Nevertheless, watching today's baptism, I was reminded of how traditionally Mormon my sensibilities are on this question. (Also Baptist—this is a question on which Mormons and their Baptist opponents would see eye to eye.) I understand the liberal theology that reads infant baptism as a way to welcome children into the church, the family of God. I understand that, sociologically, these events are an occasion for families to celebrate the newborn and to pass on tradition. And whenever I witness these events, I always think: A baby blessing could accomplish the same purposes. Save the baptism for when the child is old enough to remember the immersion experience and everything it symbolizes and to perform some modicum of self-conscious identity work and meaning-making.

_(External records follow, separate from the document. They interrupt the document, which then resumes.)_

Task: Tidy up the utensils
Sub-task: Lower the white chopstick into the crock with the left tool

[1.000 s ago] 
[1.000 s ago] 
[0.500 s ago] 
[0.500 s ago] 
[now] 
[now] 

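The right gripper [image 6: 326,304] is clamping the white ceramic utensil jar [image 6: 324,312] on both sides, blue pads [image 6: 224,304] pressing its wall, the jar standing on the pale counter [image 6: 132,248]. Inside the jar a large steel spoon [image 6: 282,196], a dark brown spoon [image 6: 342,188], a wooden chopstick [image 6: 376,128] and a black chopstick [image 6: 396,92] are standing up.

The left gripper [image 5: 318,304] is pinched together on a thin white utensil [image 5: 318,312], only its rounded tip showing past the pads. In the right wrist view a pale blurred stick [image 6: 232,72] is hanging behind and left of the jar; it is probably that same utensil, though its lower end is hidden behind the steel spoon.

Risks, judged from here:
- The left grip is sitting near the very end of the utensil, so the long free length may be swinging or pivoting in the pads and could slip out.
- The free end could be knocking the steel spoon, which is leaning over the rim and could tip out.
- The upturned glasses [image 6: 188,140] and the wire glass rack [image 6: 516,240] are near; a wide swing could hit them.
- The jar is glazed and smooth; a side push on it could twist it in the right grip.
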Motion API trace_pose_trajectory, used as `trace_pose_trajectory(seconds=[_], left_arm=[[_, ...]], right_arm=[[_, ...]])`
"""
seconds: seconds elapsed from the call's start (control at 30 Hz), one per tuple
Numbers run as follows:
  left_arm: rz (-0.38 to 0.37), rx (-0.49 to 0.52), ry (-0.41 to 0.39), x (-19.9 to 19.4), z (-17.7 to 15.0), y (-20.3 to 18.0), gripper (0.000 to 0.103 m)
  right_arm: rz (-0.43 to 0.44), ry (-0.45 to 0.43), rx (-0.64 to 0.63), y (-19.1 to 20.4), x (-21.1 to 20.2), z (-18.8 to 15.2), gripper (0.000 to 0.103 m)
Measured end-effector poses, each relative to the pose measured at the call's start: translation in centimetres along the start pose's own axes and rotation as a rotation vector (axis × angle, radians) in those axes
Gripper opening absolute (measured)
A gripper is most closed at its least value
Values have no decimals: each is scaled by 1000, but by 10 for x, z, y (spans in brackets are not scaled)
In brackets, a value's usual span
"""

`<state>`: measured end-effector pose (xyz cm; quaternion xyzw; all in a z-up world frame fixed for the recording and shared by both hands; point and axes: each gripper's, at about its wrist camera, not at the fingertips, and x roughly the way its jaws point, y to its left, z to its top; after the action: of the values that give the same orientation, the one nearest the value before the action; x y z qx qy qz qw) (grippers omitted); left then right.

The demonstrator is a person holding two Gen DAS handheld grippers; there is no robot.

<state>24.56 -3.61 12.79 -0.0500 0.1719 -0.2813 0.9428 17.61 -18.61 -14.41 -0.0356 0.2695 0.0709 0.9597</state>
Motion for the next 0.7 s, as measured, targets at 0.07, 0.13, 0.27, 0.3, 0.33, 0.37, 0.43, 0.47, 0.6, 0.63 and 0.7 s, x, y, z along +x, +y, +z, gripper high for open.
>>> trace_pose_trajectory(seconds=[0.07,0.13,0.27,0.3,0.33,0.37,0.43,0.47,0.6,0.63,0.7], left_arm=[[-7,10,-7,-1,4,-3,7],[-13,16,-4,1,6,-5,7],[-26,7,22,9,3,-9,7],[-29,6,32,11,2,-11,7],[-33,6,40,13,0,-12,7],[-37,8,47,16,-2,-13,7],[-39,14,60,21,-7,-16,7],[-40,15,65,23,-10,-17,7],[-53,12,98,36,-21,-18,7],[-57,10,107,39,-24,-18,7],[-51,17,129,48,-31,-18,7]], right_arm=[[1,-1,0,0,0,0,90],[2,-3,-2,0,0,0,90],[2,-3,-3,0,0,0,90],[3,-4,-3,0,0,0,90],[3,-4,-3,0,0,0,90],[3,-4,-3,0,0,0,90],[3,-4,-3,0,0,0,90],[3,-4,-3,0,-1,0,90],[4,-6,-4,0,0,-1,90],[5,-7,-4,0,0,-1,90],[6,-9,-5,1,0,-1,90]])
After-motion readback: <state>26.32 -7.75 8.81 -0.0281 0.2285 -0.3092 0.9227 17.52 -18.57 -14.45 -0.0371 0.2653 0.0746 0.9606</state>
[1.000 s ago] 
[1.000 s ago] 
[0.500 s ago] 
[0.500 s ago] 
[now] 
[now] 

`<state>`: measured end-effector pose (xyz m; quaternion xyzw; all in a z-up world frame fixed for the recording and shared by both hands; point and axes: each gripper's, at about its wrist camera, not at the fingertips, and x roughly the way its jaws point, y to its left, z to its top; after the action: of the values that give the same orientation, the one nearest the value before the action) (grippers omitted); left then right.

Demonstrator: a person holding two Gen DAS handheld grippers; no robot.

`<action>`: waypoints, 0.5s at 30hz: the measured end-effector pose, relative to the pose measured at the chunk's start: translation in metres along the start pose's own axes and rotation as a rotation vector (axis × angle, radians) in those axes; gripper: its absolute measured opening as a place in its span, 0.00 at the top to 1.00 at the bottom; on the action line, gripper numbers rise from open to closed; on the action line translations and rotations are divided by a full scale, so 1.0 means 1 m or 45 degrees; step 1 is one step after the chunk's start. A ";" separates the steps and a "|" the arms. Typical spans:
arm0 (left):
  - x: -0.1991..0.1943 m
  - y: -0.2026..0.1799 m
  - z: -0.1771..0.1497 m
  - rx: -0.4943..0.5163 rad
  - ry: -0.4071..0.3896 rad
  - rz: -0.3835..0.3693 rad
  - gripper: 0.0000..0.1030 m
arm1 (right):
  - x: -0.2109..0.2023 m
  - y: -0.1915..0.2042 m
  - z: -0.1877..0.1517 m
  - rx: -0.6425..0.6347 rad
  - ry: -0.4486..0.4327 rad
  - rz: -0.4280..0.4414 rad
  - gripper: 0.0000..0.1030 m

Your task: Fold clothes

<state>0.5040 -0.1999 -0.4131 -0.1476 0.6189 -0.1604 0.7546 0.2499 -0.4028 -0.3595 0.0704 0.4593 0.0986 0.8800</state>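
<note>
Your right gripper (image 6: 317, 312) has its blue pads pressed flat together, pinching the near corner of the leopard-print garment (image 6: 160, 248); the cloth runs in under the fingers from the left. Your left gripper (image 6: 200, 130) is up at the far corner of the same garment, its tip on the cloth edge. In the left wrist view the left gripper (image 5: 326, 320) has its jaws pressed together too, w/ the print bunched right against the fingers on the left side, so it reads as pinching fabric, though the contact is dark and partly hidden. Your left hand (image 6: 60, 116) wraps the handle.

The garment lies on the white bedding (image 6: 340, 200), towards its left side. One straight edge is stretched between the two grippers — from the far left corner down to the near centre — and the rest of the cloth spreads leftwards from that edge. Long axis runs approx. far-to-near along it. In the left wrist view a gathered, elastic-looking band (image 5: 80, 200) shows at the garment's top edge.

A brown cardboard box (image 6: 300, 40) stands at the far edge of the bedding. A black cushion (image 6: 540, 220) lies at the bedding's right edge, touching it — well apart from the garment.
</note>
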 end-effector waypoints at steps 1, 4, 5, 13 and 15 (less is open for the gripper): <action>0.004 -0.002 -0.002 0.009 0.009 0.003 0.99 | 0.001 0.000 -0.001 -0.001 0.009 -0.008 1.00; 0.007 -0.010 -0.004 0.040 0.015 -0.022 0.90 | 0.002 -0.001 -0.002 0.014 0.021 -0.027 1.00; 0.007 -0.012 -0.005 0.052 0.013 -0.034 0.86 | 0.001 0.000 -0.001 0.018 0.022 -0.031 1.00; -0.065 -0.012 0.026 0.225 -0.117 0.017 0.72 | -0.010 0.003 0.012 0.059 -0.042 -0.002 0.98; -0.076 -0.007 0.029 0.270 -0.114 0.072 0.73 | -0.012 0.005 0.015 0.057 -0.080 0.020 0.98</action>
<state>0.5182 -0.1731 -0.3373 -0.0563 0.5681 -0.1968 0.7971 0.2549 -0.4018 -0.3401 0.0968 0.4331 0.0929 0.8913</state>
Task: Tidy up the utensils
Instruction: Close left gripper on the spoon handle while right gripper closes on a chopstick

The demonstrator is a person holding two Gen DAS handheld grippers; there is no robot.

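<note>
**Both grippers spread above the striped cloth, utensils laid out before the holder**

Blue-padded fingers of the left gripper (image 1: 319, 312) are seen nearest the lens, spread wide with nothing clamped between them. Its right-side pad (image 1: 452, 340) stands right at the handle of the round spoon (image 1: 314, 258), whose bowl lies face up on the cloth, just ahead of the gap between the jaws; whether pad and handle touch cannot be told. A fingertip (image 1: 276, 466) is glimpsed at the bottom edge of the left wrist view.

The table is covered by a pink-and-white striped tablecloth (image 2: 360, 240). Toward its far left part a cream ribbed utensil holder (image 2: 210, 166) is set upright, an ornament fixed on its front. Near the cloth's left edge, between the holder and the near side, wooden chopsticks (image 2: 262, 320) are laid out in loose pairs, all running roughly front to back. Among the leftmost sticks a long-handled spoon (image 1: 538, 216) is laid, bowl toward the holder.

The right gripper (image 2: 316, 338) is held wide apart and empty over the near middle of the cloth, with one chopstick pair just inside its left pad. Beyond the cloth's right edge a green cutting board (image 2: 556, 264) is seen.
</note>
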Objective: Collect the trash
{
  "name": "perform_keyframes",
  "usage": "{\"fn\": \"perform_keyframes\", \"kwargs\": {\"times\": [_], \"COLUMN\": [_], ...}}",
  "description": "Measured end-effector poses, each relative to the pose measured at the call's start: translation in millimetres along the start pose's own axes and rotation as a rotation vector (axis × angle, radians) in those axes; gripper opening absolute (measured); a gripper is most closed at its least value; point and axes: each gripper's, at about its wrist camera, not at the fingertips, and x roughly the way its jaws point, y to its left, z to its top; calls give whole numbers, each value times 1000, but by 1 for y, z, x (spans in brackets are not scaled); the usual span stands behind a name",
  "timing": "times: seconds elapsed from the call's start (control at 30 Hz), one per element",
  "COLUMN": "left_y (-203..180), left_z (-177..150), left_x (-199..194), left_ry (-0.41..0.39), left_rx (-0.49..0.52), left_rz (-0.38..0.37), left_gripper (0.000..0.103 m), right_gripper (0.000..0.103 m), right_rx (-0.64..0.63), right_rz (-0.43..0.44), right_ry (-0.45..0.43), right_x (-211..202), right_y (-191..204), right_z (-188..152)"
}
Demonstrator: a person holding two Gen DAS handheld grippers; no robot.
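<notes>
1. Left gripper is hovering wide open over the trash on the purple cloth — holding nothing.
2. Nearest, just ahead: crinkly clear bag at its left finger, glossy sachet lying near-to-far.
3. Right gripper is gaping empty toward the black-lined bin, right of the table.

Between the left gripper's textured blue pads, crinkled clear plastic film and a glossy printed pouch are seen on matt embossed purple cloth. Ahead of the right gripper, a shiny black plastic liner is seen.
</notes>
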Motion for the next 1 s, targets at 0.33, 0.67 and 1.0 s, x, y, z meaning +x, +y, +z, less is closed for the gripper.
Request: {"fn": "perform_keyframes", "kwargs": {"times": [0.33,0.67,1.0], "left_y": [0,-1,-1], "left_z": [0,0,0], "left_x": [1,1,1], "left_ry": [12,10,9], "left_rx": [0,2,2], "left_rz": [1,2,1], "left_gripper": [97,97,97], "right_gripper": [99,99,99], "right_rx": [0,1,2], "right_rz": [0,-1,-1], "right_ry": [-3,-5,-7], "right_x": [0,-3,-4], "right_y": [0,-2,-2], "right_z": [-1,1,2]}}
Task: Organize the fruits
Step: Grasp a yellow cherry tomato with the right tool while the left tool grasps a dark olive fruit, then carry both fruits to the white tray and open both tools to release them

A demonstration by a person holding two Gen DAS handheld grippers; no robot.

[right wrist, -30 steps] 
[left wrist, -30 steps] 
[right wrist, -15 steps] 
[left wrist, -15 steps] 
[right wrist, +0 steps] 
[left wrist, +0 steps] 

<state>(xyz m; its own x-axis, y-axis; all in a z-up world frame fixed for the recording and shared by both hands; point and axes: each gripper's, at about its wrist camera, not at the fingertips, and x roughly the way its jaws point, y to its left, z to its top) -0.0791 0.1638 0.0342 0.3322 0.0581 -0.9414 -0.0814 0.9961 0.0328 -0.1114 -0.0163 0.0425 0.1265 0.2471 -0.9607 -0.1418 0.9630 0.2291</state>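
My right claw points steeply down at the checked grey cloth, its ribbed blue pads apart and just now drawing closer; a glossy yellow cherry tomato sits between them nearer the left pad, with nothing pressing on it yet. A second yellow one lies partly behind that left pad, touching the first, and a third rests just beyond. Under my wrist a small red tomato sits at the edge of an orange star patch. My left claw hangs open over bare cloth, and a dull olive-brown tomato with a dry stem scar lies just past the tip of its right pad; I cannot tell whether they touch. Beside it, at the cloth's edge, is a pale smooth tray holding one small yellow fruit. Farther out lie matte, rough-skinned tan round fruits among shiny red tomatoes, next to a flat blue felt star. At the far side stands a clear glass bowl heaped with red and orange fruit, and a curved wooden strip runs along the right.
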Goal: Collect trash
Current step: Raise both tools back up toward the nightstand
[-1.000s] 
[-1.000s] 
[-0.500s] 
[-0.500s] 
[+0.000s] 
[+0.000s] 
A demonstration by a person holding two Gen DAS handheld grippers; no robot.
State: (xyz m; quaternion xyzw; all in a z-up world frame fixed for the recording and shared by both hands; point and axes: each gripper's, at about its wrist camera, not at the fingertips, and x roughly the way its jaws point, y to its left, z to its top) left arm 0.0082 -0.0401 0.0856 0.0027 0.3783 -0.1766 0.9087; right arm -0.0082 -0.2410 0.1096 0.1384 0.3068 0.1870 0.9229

Anyway. Wanted to get that little soapbox off my chest. In any case, the baby was cute, he got over the shock quickly (they generally do), it was a great moment for the family, and they served a fantastic cake afterwards. Chocolate cream frosting and raspberry filling take the gall of bitterness right out of your mouth.

Sunday, August 15, 2010

Islamophobia

There was a strict command throughout all the churches that there should be no persecutions among them, that there should be an equality among all... (Mosiah 27:3)
As a historian, I should know better than to be surprised. I know that nativism is a recurring phenomenon in this country's history. I know that American Protestants have a history of rallying against religious Others, and I can even give you a sociological theory to explain why contemporary evangelicals do that. (It has to do with the way strong boundaries generate religious vitality.) I know history doesn't roll smoothly forward in Hegelian fashion, though I have faith the Spirit can make it do that if we're willing to bend as it blows.

Despite all that, I am wearily taken aback by the intensity of anti-Muslim sentiment that's been stirred up around the proposed Islamic center near the former World Trade Center. And it's not just that, of course, though the "Ground Zero mosque" has become the cause celebre, partly because opponents find it easiest in that case to squeeze away from the accusation of intolerance. (It's just about being sensitive; they have nothing against Islam in general, it's just that the location of this particular mosque is so provocative, etc.) But protests against the building of mosques and Islamic centers are going on in different places around the country. And now we've got this bigoted minister down in Florida planning a Qur'an-burning for the September 11 anniversary. ("You want religion, do you? I will have preachers here presently.")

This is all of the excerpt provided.